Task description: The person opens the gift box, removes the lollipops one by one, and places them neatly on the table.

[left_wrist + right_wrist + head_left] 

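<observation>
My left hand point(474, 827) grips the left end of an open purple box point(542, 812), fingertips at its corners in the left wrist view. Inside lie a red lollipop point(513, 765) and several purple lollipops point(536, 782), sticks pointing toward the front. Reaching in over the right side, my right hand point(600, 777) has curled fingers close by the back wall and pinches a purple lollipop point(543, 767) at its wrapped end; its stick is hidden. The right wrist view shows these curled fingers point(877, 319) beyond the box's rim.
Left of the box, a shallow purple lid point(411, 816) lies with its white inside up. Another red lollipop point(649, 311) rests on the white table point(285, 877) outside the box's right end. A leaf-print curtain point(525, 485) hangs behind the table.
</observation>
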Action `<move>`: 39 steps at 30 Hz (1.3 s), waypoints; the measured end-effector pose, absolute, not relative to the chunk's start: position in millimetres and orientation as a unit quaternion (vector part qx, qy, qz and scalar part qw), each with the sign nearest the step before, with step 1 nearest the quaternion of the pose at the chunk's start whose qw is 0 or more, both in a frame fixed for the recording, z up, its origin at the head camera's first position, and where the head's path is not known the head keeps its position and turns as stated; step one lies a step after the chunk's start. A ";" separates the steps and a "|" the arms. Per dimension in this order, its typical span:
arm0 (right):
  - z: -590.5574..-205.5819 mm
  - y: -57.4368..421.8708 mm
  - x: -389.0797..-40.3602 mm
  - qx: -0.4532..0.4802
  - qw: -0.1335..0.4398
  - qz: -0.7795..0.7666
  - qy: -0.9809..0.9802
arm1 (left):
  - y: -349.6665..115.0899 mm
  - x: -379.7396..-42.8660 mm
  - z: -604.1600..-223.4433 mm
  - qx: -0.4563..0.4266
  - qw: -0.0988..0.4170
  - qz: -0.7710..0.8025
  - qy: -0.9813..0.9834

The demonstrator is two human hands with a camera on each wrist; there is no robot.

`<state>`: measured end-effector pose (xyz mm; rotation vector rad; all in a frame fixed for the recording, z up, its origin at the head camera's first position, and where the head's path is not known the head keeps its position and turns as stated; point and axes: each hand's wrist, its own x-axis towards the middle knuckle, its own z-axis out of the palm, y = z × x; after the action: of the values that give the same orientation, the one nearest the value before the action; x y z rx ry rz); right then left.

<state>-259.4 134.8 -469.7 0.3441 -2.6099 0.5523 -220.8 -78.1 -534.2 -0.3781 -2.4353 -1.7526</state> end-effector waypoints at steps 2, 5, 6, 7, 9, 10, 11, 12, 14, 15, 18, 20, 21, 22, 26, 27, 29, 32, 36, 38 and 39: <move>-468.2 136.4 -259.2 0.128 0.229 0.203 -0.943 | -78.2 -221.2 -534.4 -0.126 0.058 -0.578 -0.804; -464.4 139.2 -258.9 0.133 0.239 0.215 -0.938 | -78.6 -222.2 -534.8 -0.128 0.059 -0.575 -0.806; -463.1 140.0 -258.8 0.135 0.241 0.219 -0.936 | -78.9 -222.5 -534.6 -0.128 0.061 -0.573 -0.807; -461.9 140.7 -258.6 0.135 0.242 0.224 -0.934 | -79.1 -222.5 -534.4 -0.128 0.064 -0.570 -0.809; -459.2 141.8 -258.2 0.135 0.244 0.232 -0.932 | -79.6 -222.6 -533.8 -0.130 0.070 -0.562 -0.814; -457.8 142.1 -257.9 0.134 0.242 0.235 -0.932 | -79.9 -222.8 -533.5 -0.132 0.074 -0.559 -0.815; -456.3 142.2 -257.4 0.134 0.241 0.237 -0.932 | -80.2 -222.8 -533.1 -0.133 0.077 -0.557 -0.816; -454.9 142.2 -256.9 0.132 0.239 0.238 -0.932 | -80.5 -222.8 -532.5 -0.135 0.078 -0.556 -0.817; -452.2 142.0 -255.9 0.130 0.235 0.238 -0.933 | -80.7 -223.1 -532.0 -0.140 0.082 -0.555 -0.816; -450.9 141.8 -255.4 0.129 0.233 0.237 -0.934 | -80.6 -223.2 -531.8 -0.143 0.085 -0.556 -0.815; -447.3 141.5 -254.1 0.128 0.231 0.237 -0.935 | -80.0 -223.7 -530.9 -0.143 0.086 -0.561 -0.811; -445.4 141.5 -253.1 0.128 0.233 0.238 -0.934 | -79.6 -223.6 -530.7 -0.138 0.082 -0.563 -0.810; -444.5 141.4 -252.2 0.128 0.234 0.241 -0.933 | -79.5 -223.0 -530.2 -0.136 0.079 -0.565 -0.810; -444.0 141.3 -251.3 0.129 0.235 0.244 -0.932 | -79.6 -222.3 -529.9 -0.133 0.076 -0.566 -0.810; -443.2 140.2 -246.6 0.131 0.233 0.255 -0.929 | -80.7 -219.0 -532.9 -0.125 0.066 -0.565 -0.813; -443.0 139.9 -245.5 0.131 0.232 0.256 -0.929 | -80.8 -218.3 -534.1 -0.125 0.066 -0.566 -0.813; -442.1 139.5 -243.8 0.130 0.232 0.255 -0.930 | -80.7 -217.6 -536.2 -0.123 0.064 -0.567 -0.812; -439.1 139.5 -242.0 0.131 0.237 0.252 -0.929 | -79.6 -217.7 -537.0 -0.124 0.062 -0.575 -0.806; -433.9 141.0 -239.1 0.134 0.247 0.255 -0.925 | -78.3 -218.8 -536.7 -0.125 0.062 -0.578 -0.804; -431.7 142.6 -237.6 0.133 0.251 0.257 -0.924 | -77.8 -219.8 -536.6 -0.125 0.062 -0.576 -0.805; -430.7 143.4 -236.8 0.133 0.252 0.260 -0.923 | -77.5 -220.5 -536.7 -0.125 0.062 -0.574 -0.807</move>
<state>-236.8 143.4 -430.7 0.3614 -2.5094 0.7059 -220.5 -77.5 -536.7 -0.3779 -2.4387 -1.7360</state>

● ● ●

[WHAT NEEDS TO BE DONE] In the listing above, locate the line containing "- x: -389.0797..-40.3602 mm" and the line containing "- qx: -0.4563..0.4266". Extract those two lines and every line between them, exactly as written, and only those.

[ANSWER TO THE PROBLEM]
  - x: -389.0797..-40.3602 mm
  - qx: -0.4532..0.4802
  - qw: -0.1335..0.4398
  - qz: -0.7795..0.7666
  - qy: -0.9809..0.9802
arm1 (left):
  - y: -349.6665..115.0899 mm
  - x: -379.7396..-42.8660 mm
  - z: -604.1600..-223.4433 mm
  - qx: -0.4563..0.4266

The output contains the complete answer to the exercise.